Initially, a pre-collected dataset (MMG-DATA) comprising eight distinct
hand gestures recorded from 35 participants using a triaxial accelerometer
was utilized. A comprehensive set of descriptive statistical features was
extracted and used to train five supervised learning classifiers: decision tree
(DT), linear discriminant analysis (LDA), naïve Bayes (NB), support vector
machine (SVM), and k-nearest neighbor (k-NN). Performance evaluation
was conducted under two training/testing scenarios: 80% training and 20%
testing, and an equal split of 50% for both. Among the classifiers, the SVM
consistently achieved the highest accuracy, confirming the stability and
reliability of the proposed approach.
The second phase involved the development of a novel dataset,
termed HGAG-DATA, collected using a custom-designed wearable
prototype that integrates both accelerometer and gyroscope sensors. This
dataset comprises recordings of 11 distinct hand gestures performed by 43
participants from diverse demographic backgrounds, resulting in a total of
23,650 six-dimensional (6D) data samples. HGAG-DATA, which will be
made publicly available via Mendeley Data, is intended to support the
training, validation, and generalization of hand gesture recognition (HGR)models.

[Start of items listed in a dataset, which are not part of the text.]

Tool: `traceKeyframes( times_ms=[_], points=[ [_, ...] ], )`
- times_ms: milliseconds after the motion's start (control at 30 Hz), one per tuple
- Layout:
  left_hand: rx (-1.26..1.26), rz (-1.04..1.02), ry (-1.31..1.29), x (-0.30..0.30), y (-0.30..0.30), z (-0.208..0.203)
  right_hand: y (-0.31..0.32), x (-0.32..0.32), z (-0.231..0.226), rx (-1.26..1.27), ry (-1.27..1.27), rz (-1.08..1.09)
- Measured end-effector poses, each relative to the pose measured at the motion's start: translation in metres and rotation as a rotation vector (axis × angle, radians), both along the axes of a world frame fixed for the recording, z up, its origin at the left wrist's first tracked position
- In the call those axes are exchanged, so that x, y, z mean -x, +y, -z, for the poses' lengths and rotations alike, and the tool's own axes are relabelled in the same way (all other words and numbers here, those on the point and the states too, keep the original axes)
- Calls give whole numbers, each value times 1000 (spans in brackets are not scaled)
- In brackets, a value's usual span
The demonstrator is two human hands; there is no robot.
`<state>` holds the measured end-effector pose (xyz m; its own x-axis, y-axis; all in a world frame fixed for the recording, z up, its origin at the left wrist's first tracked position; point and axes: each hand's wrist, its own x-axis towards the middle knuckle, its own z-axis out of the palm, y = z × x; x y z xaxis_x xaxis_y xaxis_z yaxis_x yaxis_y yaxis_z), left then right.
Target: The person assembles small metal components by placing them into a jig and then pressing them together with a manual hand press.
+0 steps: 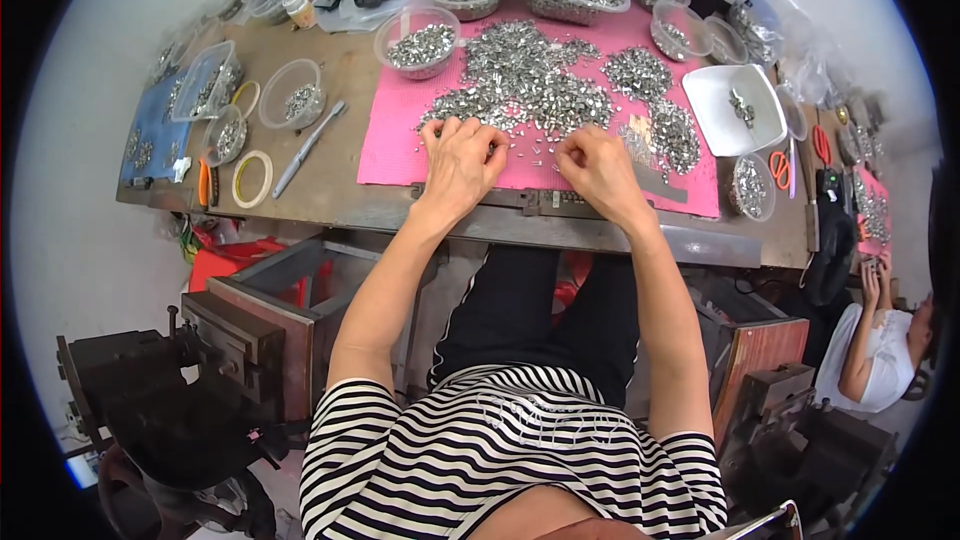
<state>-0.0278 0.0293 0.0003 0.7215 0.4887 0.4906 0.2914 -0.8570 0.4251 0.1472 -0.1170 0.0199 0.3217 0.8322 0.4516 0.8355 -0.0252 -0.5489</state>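
Just beyond my curled left hand (463, 162) and right hand (600, 168), their grip unclear to me, lie small silvery metal pieces (520, 80).

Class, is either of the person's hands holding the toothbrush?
No, the toothbrush lies on the tabletop, while the left hand and right hand are both over the pink mat.

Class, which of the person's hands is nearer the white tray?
Right. The right hand is left of the tray, with part of the pink mat between them; the left hand is farther left.
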Motion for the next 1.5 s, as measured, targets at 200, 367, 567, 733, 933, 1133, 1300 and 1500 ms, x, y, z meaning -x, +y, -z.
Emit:
traceKeyframes(
  times_ms=[200, 367, 567, 733, 933, 1133, 1300, 1500],
  points=[
    [-95, 9, 19, 0, 0, -5, -27, -13, -1, 133, 193, 13],
    [-120, 24, 33, -3, 1, -3, -26, -17, -6, 116, 81, -83],
    [-111, 40, 12, -3, 1, -3, -21, -11, 1, 68, -77, -111],
    [-29, 89, -71, -7, -18, -11, -22, -16, 9, 35, -86, -138],
    [33, 145, -111, -11, -34, -14, -42, -27, 0, 70, 28, -74],
    [-53, 62, -48, 2, -12, -11, -82, -4, -5, 32, 26, -38],
    [-7, 93, -139, -6, -36, -14, -85, 2, 1, 7, -141, -7],
    [80, 201, -110, 15, -55, -7, -101, 1, 8, -96, -51, 55]
  ],
)
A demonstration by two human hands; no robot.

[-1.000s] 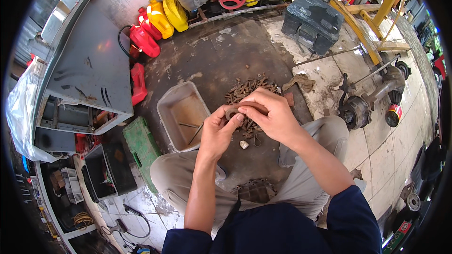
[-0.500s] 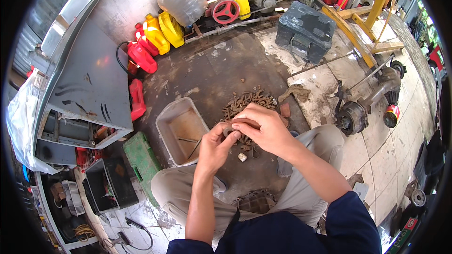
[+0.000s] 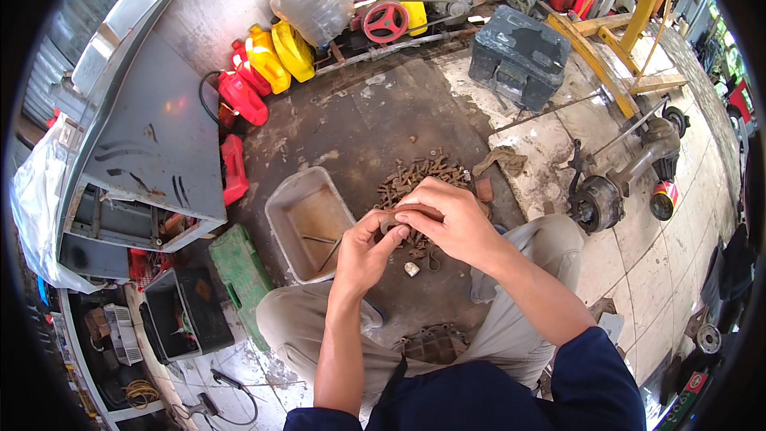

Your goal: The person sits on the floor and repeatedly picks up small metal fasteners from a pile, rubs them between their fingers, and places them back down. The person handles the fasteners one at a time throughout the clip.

Its broad applicability spans multiple domains, including gaming,
healthcare, and assistive technologies.
In the final stage, the performance of four classifiers, Decision Tree
(DT), k-Nearest Neighbors (k-NN), Support Vector Machine (SVM), and
Ensemble Bagged Trees (EBT), was evaluated under varying data
structures, training/testing configurations, and feature vector dimensions.
Among these, the EBT classifier achieved the highest accuracy at 99.23%,
followed closely by SVM and k-NN. The classifiers exhibited robust and
consistent performance even when exposed to novel data patterns and
reduced feature sets, highlighting the generalizability and effectiveness of
the proposed approach for real-world hand gesture recognition applications.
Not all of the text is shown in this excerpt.